Here then, is the story. In the beginning, there was the housing market, which was quite deliberately cranked up, with humungous price rises seen as undeniably a good thing (naysayers were stoned to death.) A multitude of amateurs from the tribe called The Neophytes invested in property, because they didn’t have a pension. Rents rose.

Meanwhile the expansion in buy-to-let construction created vast swathes of identikit one or two bedroom flats, but as for much needed family housing – dream on, you deluded peasant. And yea, the rents rose. And then they fell, as flats were too numerous. And lo - the investors did go bankrupt. There was a plague of letting agents in Ipswich, and swarms of value consultants descended upon Birmingham. Verily we were being punished.

Given the climate of increasing job insecurity and pensions falling through the floor, I’m not convinced it’s the fault of the people who invested in property – I even suspect this is a deliberate ploy to undermine the working people, as those on short term contracts become more malleable, pliable, and simultaneously – breakable.

And still people just wanted somewhere to live. But jobs were hard to find. And through no fault of their own, people who didn’t expect to visit those lovely chappies at that marvellous Jobcentre+ thingy found themselves existing/subsisting/clinging to dear life on £64.30 per week (“…HOW much?”)

And then they lost their houses, but landlords were still ramping up rents and tenants had to claim Local Housing Allowance which didn’t cover all of their rent, and they had to top it up, because the landlords, the government, the banks – everybody actually - had encouraged rents to rise.

And then...and then…the new coalition government slipped into power. And they did spake unto the people exiled as ‘scroungers’ punished them with a budget that put a cap on the rent allowance: £240 a week for a one bed flat – even in London (really! I am being serious, I am not making that part up.)

What happened next? People couldn’t pay the rent, and fled to the imaginary social housing that was never built, or the pretend council houses that were all transferred or that never actually existed, or to the private rented homes they could afford, but which were miles away from friends, family, safety and jobs. Failing that, they became homeless.
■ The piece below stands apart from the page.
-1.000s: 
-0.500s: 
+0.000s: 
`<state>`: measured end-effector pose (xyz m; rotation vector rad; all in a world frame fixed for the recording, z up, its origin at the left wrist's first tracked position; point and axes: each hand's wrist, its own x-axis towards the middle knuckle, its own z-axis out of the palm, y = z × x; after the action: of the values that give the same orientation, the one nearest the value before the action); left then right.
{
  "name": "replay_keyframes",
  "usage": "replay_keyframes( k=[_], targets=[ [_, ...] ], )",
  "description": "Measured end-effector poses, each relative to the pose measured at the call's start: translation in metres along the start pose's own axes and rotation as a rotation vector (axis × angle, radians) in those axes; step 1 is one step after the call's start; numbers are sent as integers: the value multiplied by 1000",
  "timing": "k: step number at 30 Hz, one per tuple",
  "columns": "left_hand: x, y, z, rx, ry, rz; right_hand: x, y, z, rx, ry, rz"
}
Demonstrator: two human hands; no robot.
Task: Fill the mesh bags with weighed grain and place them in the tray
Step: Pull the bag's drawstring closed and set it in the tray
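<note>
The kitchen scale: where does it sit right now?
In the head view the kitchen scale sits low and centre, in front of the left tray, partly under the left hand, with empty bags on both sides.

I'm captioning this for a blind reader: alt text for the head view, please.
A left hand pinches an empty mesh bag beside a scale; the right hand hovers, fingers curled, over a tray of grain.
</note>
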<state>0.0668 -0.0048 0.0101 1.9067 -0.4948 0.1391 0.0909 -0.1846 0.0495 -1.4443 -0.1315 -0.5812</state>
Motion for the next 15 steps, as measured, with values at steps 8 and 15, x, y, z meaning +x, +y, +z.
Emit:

This fairy tale does not have a happy ending. It is a horror story.

35 comments:

another_pleb said...

I think you might be surprised by the effect that capping LHA has on rents. LHA has been keeping an artificial floor on all private rents even if the tenant isn't claiming LHA. This effectively makes housing benefits a stick with which to beat private renters who earn too much to qualify but too little to be described as "rich"

If landlords start to have trouble finding tenants, they'll either be forced to cash in their chips and sell up, possibly making a loss, or else reduce the amount they charge for rent to a more reasonable amount, and accept a lower margin on their investment.

I don't think the budget wen nearly far enough in some areas such as capital gains tax or charging people more money to run a second home.

RenterGirl said...

Even if rents are too high (which they are) I just don't think squeezing vulnerable people is the way to remedy it. Why bring in fair rent tribunals? Oh right. We used to have them. They were called Rent Officers.

Dazzla said...
This comment has been removed by the author.
Dazzla said...

I know I'm preaching to the converted* here, but I do think that we need a fundamental reappraisal of our priorities. Neither of my bank accounts have paid any interest since mid 2007 mainly because interest rates are so low. So what does this mean? It essentially means that people who save money are subsidising those who borrow it. It also has the effect of keeping asking prices artificially high. Interest rates need to rise.

And I'm not sure that the HB cap specifically will mean that HB claimants are out of a home en-masse, just that landlords will have to accept lower levels of rent for HB claimants.

Of far greater impact on vulnerable people is the VAT rise. This will take money directly out of the pockets of the poor and is disastrous, and all but invisible to most voters.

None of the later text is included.